In a well in the village of Kunia, PFOA levels were up to twice the EPA’s proposed limit, and PFOS levels were up to 3.5 times higher. In the other, PFOA levels were about five to seven times higher than the proposed threshold, and PFOS levels were at least 11 times higher.
“It meets all the indications that it’s too contaminated for people to safely drink,” Reade said.
More water systems are beginning to be tested for PFAS
The Hawaii Department of Health said it was testing small water systems near likely PFAS hotspots — such as industrial or military sites — with the help of grants from the EPA.
Kunia Village is one such site, the department said, but added that before testing in October, it did not know how long PFAS had been present in the area’s water.
“The biggest concern is that people may have been consuming this for many, many years — maybe even decades,” DeWitt said.
However, testing for PFAS is becoming more common: the Safe Drinking Water Act requires that large public water systems — and some medium-sized and small ones — be tested for the chemicals by 2025 and the results reported by the following year.
The type of monitoring that Hawaii does is voluntary, Reade said, but over the next few years “we’re going to get quite a bit more information about what we have in our drinking water.”

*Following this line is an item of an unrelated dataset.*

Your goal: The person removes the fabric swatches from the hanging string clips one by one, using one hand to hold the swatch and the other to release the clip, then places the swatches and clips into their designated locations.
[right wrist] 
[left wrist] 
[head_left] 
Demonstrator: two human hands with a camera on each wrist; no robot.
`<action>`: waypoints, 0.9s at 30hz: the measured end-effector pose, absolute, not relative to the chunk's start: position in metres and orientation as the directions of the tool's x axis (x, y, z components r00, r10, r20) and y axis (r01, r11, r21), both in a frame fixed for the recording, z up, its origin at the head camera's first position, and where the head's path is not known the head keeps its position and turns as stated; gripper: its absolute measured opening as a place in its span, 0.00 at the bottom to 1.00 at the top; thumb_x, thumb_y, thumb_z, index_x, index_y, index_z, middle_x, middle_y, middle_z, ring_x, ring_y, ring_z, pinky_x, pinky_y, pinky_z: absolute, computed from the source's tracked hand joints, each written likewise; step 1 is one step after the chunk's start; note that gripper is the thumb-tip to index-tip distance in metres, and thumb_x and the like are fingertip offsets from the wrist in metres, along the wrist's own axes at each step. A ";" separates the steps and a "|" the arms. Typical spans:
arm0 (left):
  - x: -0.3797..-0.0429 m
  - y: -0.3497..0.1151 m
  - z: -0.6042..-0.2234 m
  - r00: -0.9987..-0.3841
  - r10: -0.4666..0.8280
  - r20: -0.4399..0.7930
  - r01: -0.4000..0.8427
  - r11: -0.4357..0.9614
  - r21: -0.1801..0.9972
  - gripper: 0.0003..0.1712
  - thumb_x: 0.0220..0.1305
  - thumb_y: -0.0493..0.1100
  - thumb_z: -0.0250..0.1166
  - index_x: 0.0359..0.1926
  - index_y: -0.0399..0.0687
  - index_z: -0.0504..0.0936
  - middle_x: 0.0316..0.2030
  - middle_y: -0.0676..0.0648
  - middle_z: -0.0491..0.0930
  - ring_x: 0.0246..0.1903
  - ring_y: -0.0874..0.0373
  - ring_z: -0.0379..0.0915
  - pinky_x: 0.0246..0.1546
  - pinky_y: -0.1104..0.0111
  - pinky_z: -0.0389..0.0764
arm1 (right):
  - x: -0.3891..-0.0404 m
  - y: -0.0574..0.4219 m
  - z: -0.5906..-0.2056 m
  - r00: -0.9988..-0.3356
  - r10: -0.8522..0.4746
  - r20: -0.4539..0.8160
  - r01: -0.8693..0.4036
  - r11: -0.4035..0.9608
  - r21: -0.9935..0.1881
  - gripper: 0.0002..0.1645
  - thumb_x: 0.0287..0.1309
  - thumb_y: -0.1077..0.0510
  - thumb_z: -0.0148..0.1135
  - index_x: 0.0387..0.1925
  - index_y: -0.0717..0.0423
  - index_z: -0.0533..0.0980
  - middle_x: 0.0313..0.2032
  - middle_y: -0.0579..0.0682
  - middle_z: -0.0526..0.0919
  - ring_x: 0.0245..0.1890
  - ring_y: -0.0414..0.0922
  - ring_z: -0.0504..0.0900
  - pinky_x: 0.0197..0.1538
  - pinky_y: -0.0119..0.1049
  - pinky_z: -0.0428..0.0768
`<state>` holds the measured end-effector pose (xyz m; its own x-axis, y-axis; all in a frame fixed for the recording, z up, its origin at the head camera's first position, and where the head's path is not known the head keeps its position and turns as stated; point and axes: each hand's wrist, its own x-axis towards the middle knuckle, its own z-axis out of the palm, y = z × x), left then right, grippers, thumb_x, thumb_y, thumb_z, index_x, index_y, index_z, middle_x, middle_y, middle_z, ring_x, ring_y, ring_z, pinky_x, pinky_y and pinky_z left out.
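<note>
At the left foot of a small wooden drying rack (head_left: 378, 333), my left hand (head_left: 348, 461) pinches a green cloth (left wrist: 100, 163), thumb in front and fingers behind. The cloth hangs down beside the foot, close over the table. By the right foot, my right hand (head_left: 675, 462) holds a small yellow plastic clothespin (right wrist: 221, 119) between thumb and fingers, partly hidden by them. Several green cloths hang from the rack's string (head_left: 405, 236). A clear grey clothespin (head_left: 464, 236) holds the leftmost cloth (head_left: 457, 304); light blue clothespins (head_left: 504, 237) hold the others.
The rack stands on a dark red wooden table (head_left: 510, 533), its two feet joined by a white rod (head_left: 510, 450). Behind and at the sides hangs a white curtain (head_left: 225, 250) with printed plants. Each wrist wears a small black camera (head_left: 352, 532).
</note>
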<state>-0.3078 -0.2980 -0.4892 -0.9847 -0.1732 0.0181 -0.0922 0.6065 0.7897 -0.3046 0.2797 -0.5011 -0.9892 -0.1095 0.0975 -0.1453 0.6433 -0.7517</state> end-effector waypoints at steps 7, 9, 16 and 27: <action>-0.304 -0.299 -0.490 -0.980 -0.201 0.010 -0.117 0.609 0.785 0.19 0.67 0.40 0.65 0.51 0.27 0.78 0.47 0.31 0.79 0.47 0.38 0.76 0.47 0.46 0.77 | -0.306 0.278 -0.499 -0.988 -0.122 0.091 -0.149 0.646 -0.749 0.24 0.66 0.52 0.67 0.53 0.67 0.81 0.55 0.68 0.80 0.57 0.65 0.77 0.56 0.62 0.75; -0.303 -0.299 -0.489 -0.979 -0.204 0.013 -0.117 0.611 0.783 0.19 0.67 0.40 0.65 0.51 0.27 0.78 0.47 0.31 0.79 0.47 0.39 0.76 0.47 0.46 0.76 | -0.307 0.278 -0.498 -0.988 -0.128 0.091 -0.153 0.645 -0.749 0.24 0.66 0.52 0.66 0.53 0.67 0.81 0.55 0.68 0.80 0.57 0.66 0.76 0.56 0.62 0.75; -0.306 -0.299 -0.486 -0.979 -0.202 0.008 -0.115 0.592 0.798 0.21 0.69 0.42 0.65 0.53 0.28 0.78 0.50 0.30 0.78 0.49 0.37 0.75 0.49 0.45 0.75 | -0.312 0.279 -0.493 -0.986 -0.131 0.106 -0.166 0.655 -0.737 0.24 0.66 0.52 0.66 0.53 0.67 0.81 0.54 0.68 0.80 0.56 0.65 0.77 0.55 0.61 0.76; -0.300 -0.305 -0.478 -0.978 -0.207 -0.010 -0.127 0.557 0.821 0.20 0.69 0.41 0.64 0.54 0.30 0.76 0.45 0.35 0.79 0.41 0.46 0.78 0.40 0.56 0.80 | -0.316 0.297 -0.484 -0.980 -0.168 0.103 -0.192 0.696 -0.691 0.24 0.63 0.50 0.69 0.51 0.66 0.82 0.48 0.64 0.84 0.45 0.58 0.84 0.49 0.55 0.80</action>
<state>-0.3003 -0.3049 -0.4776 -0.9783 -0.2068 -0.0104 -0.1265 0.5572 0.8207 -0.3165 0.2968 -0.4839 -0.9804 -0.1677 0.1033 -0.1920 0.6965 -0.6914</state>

Individual water systems react differently to high concentrations of PFAS. Some are offering bottled water on a temporary basis, but Reade said many are also adopting long-term solutions like connecting to a new water source or installing a special treatment system.

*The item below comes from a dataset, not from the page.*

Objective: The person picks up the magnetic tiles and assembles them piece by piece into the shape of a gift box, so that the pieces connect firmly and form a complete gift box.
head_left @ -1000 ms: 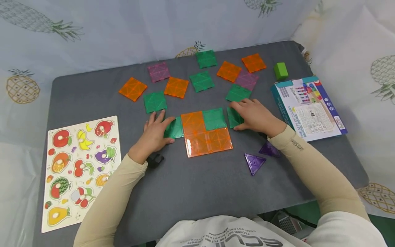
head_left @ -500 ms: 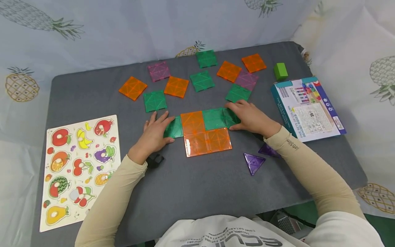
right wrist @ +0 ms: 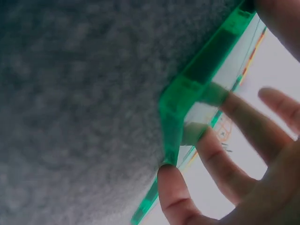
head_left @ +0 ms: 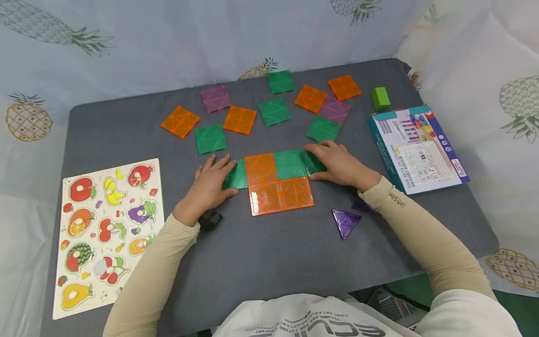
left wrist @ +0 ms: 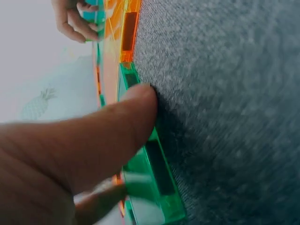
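Observation:
Three orange magnetic tiles (head_left: 265, 196) and a green magnetic tile (head_left: 289, 164) lie joined as a square block mid-table. Against the block's left side is another green tile (head_left: 237, 175); my left hand (head_left: 205, 189) grips it by opposite edges, the thumb on its near edge (left wrist: 158, 161) in the left wrist view. My right hand (head_left: 342, 164) holds a third green tile (head_left: 312, 163) at the block's right, thumb and fingers on its edges. In the right wrist view this tile (right wrist: 172, 133) meets its neighbour at an angle. My fingers hide parts of both held tiles.
Loose orange, green and purple square tiles (head_left: 215, 99) lie toward the back. Purple triangles (head_left: 346, 223) sit near my right forearm. A fruit puzzle board (head_left: 109, 234) is at left; a box (head_left: 421, 150) and green block (head_left: 381, 98) are at right.
My right hand has moved left, bringing its green tile from a gap to contact with the block's green tile. The left hand has stayed on its tile.

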`<control>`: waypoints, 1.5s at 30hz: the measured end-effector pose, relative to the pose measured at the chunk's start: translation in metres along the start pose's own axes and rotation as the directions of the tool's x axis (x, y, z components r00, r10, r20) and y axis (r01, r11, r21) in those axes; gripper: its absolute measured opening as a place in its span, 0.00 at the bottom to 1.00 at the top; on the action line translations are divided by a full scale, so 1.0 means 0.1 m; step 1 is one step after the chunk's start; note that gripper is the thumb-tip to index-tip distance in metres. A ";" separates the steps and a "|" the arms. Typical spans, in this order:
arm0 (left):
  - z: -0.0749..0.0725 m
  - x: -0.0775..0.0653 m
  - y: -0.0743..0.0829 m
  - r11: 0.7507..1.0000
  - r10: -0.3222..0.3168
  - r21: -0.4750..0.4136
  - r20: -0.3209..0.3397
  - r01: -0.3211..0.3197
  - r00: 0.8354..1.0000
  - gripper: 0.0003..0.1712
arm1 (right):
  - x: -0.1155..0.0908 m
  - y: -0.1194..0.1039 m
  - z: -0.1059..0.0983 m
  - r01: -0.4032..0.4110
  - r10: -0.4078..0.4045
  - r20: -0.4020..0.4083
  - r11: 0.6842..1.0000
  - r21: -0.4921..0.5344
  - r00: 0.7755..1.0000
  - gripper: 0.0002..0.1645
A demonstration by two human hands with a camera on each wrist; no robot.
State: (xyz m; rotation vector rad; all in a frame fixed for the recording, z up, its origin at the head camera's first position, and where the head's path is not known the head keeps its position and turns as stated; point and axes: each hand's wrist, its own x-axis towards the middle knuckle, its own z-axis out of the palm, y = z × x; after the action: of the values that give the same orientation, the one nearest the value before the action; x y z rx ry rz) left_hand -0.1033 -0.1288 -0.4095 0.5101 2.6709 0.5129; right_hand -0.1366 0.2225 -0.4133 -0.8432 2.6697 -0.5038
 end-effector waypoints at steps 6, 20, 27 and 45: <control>0.02 0.13 0.06 0.992 0.126 -0.016 0.059 -0.126 0.990 0.51 | 0.03 -0.01 0.00 0.043 -0.044 0.070 0.999 0.016 0.997 0.48; -0.01 0.17 0.03 0.986 0.161 -0.033 -0.027 -0.162 0.986 0.46 | 0.15 -0.12 -0.01 0.041 -0.043 0.085 0.999 0.027 0.995 0.49; -0.01 0.18 0.01 0.982 0.178 -0.056 -0.021 -0.179 0.984 0.46 | 0.14 -0.15 0.01 0.023 -0.024 0.064 1.000 0.015 0.998 0.50; -0.04 0.21 -0.01 0.983 0.175 -0.057 -0.009 -0.175 0.985 0.45 | 0.16 -0.12 0.01 0.063 -0.063 0.046 0.998 -0.001 0.997 0.48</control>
State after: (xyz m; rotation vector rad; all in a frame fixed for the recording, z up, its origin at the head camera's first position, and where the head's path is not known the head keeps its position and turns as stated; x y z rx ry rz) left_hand -0.1235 -0.1219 -0.4119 0.7315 2.6204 0.6395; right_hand -0.1427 0.2038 -0.4117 -0.9306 2.6091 -0.4899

However, it may take a while for communities to decide on or implement such solutions. The city of Emmaus in the US state of Pennsylvania B. is still evaluating her options more than a year after she was found to have elevated levels of PFAS in her water.
Hawaii’s PFAS problem may stem from military activities
The source of the contamination in the village of Kunia has not been identified, but the health department said the detected PFAS compounds appear to be consistent with those from other sites with known fire-fighting foam contamination.
DeWitt also said that in the case of Kunia Village, “it appears that the sources are military sources as opposed to an industrial source or landfill.”
The health department said it is waiting for the army, which owns one of the wells, to provide more information.
The US Army Garrison Hawaii said it does not know the source of the contamination but is investigating whether PFAS-containing materials may have been stockpiled, used or released at nearby military sites.
In April, Whalen said, the village of Kunia began running water from another source through the aqueduct to flush out the contamination. It is awaiting the results of more recent tests.
“These results come back clean, great. We will stop bottled water. You don’t, then we proceed with bottled water,” Whalen said.
Also this year, low levels of PFAS were detected in several water systems in Honolulu. Reade said it was not surprising given the state’s history of military activities.
“I think unfortunately it’s going to be an issue that Hawaii will have to deal with beyond a few wells,” she said.